● **EXERCISE**: Repeat exactly, please, the lines that begin at the start of the listing and end at the line holding "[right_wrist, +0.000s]".

• • • • •

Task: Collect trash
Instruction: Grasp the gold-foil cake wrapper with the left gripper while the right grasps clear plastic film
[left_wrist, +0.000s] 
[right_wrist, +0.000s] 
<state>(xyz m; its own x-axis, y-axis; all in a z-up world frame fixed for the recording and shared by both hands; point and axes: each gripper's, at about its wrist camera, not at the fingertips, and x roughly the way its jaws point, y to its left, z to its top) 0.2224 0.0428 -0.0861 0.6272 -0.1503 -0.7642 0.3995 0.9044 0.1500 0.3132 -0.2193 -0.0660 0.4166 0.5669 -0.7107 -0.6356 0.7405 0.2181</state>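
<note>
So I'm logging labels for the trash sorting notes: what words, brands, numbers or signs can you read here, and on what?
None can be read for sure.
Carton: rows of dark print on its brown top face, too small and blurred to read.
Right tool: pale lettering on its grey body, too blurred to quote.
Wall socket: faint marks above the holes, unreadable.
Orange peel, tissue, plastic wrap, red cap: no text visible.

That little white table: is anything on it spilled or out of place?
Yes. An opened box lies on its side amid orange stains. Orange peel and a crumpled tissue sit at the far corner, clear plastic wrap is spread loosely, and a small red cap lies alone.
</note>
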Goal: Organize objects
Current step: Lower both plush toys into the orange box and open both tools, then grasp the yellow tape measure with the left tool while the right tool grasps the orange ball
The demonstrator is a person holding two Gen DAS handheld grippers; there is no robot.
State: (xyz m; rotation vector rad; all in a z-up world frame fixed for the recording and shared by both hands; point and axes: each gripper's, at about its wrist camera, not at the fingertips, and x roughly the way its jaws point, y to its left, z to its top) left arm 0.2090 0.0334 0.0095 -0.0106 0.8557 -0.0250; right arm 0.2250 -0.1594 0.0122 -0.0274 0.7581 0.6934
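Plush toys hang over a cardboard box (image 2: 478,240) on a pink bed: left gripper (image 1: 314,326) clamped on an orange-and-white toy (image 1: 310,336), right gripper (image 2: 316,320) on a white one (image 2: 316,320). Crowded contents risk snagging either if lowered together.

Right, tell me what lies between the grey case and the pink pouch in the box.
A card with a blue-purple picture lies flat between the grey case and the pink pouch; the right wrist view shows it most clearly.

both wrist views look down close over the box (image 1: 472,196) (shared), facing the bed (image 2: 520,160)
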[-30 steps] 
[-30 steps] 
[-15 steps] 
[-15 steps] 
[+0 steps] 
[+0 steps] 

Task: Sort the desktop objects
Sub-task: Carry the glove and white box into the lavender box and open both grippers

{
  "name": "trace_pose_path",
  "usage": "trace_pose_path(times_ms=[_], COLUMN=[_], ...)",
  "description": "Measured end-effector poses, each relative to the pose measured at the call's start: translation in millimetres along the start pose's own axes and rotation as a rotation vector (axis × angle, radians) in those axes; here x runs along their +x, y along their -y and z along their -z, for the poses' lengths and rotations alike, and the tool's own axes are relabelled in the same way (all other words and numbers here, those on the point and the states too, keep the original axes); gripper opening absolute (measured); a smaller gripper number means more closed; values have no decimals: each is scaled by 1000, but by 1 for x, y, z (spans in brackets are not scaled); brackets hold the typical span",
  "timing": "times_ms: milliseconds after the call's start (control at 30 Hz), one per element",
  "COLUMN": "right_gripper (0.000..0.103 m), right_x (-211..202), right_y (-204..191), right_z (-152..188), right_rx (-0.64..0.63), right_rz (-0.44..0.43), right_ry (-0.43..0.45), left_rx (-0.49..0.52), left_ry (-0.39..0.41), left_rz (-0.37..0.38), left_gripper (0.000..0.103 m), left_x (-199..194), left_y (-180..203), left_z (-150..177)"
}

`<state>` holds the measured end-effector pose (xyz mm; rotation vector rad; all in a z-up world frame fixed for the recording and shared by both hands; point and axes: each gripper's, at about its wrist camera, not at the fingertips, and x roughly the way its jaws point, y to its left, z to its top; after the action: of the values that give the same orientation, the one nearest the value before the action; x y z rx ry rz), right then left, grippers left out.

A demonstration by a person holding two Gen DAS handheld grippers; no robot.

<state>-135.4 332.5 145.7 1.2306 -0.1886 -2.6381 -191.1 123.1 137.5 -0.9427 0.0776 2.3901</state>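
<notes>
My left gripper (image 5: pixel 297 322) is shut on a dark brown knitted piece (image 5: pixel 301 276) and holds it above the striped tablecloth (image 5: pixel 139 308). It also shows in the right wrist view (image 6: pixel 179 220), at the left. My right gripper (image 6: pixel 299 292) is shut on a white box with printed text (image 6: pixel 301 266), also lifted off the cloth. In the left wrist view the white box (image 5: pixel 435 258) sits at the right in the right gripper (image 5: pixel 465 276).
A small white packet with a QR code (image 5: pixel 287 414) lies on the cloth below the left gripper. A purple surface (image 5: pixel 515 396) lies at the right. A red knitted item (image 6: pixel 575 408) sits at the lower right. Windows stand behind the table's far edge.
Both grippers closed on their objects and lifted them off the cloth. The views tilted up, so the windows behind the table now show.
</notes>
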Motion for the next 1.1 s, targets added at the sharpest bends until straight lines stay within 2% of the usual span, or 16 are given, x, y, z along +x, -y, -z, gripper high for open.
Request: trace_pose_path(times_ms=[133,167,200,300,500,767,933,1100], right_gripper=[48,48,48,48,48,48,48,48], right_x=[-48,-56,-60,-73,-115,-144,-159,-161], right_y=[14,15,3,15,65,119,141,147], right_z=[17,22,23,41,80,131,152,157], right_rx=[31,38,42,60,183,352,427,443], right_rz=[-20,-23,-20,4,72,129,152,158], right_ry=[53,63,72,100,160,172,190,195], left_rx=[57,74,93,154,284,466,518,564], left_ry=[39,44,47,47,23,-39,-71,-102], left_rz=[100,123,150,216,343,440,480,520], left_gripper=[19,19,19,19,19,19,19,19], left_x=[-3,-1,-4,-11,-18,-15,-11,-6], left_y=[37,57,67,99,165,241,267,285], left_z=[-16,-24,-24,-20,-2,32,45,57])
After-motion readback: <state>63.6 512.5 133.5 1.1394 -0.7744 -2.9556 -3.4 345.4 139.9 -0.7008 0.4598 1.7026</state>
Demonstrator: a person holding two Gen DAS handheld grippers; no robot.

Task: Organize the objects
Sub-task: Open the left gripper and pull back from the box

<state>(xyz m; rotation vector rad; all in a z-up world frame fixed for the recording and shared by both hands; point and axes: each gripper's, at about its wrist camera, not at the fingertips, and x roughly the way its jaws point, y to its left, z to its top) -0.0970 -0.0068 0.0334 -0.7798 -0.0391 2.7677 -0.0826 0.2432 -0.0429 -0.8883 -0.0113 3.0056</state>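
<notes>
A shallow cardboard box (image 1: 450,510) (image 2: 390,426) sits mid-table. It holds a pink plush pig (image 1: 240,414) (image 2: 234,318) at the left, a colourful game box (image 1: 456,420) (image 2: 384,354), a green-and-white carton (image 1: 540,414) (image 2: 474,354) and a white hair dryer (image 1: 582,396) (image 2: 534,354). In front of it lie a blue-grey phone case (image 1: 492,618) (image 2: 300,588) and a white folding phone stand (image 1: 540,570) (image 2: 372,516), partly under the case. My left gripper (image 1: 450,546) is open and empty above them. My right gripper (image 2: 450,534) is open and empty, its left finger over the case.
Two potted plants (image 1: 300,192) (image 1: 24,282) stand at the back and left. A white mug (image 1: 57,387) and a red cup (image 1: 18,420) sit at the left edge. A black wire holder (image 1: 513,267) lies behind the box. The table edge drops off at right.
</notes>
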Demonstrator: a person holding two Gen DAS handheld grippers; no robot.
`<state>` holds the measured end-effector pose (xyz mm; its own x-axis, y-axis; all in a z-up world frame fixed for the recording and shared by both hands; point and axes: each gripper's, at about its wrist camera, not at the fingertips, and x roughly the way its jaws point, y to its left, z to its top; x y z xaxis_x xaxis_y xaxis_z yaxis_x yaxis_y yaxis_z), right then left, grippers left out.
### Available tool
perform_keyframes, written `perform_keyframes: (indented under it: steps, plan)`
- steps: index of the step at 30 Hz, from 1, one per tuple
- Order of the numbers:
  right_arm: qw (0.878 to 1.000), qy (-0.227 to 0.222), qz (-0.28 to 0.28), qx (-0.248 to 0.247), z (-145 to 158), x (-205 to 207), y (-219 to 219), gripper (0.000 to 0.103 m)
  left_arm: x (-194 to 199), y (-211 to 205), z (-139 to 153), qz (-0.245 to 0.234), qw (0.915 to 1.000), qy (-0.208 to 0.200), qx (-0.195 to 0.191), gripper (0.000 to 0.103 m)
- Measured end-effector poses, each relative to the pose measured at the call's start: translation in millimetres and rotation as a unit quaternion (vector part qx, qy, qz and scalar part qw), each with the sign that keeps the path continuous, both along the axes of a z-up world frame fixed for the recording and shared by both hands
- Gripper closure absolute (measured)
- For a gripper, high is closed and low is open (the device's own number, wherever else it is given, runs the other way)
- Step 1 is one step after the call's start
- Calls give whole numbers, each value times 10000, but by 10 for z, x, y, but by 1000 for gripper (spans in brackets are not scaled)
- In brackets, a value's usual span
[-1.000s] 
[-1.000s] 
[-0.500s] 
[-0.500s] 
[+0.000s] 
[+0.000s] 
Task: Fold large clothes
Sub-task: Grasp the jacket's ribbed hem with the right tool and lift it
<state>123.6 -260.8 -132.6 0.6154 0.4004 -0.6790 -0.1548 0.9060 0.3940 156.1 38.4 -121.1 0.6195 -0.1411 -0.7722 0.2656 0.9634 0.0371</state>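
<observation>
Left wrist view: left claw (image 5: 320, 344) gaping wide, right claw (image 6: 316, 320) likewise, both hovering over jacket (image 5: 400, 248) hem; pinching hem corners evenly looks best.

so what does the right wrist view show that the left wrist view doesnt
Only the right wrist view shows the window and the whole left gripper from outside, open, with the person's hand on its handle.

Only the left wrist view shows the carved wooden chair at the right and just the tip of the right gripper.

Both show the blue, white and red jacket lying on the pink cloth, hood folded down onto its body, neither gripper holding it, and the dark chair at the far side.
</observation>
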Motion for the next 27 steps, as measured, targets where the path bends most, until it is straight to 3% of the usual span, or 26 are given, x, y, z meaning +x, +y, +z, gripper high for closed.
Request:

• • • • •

● **RESPONSE FOR THIS EXERCISE**:
Task: Collect trash
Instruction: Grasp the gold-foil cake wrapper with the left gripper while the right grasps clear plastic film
[left_wrist, +0.000s] 
[right_wrist, +0.000s] 

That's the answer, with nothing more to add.